§ Exercise brief: Would you repeat every line of the data exactly?
START Task data
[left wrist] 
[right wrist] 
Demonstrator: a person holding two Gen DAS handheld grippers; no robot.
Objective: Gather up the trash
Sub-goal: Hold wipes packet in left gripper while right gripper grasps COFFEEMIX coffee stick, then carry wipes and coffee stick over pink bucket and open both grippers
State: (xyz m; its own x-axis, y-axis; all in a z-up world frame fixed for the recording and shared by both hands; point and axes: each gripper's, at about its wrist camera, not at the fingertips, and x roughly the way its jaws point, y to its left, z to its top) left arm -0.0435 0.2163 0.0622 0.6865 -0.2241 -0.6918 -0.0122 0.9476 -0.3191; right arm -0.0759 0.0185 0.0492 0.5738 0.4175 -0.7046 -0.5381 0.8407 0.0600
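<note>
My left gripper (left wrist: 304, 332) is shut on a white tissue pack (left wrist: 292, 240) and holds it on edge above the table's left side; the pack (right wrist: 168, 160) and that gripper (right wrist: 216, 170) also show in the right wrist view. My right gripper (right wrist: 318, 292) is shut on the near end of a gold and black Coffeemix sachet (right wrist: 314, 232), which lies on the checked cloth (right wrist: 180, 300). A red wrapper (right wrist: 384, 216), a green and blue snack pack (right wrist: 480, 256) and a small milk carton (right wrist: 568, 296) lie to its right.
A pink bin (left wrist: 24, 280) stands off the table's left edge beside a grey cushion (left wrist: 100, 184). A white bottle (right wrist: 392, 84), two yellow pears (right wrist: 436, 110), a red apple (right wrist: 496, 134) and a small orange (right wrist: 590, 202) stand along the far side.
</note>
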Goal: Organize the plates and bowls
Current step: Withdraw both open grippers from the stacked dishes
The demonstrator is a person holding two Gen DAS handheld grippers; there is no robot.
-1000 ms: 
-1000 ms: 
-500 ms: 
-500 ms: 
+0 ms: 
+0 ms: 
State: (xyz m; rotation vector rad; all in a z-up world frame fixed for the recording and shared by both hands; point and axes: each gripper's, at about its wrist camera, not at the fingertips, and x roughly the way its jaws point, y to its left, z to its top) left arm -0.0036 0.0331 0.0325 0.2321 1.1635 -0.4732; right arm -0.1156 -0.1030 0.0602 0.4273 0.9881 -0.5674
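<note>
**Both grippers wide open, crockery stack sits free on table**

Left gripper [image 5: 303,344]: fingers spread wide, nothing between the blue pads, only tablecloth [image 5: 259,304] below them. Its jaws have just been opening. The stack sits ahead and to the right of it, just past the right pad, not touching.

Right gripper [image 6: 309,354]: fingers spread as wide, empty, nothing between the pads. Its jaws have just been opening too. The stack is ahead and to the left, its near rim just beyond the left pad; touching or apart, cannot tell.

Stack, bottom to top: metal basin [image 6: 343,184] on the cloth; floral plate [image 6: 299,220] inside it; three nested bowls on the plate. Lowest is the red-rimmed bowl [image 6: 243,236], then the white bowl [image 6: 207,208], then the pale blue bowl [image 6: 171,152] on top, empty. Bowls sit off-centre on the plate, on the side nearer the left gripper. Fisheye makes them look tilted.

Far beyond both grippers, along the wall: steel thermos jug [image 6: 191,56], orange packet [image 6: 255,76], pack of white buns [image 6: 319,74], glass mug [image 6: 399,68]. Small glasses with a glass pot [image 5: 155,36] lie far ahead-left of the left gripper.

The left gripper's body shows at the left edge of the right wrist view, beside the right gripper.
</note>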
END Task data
§ Reply to the task:
[left wrist] 
[right wrist] 
Demonstrator: a person holding two Gen DAS handheld grippers; no robot.
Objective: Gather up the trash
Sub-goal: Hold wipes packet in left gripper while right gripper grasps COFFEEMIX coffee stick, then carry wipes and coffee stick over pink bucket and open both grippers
State: (xyz m; its own x-axis, y-axis; all in a z-up world frame fixed for the recording and shared by both hands; point and axes: each gripper's, at about its wrist camera, not at the fingertips, and x roughly the way its jaws point, y to its left, z to its top) left arm -0.0435 0.2163 0.0622 0.6865 -0.2241 -0.6918 -0.0122 0.9476 -0.3191; right arm -0.0759 0.0185 0.0492 0.5738 0.4175 -0.7046 -0.5381 0.8407 0.0600
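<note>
My left gripper (left wrist: 304, 332) is shut on a white tissue pack (left wrist: 292, 240) and holds it on edge above the table's left side; the pack (right wrist: 168, 160) and that gripper (right wrist: 216, 170) also show in the right wrist view. My right gripper (right wrist: 318, 292) is shut on the near end of a gold and black Coffeemix sachet (right wrist: 314, 232), which lies on the checked cloth (right wrist: 180, 300). A red wrapper (right wrist: 384, 216), a green and blue snack pack (right wrist: 480, 256) and a small milk carton (right wrist: 568, 296) lie to its right.
A pink bin (left wrist: 24, 280) stands off the table's left edge beside a grey cushion (left wrist: 100, 184). A white bottle (right wrist: 392, 84), two yellow pears (right wrist: 436, 110), a red apple (right wrist: 496, 134) and a small orange (right wrist: 590, 202) stand along the far side.
</note>
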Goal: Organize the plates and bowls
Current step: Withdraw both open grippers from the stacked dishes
The demonstrator is a person holding two Gen DAS handheld grippers; there is no robot.
-1000 ms: 
-1000 ms: 
-500 ms: 
-500 ms: 
+0 ms: 
+0 ms: 
State: (xyz m; rotation vector rad; all in a z-up world frame fixed for the recording and shared by both hands; point and axes: each gripper's, at about its wrist camera, not at the fingertips, and x roughly the way its jaws point, y to its left, z to its top) left arm -0.0036 0.0331 0.0325 0.2321 1.1635 -0.4732; right arm -0.1156 -0.1030 0.0602 0.4273 0.9881 -0.5674
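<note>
**Both grippers wide open, crockery stack sits free on table**

Left gripper [image 5: 303,344]: fingers spread wide, nothing between the blue pads, only tablecloth [image 5: 259,304] below them. Its jaws have just been opening. The stack sits ahead and to the right of it, just past the right pad, not touching.

Right gripper [image 6: 309,354]: fingers spread as wide, empty, nothing between the pads. Its jaws have just been opening too. The stack is ahead and to the left, its near rim just beyond the left pad; touching or apart, cannot tell.

Stack, bottom to top: metal basin [image 6: 343,184] on the cloth; floral plate [image 6: 299,220] inside it; three nested bowls on the plate. Lowest is the red-rimmed bowl [image 6: 243,236], then the white bowl [image 6: 207,208], then the pale blue bowl [image 6: 171,152] on top, empty. Bowls sit off-centre on the plate, on the side nearer the left gripper. Fisheye makes them look tilted.

Far beyond both grippers, along the wall: steel thermos jug [image 6: 191,56], orange packet [image 6: 255,76], pack of white buns [image 6: 319,74], glass mug [image 6: 399,68]. Small glasses with a glass pot [image 5: 155,36] lie far ahead-left of the left gripper.

The left gripper's body shows at the left edge of the right wrist view, beside the right gripper.
</note>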

The answer given here is complete.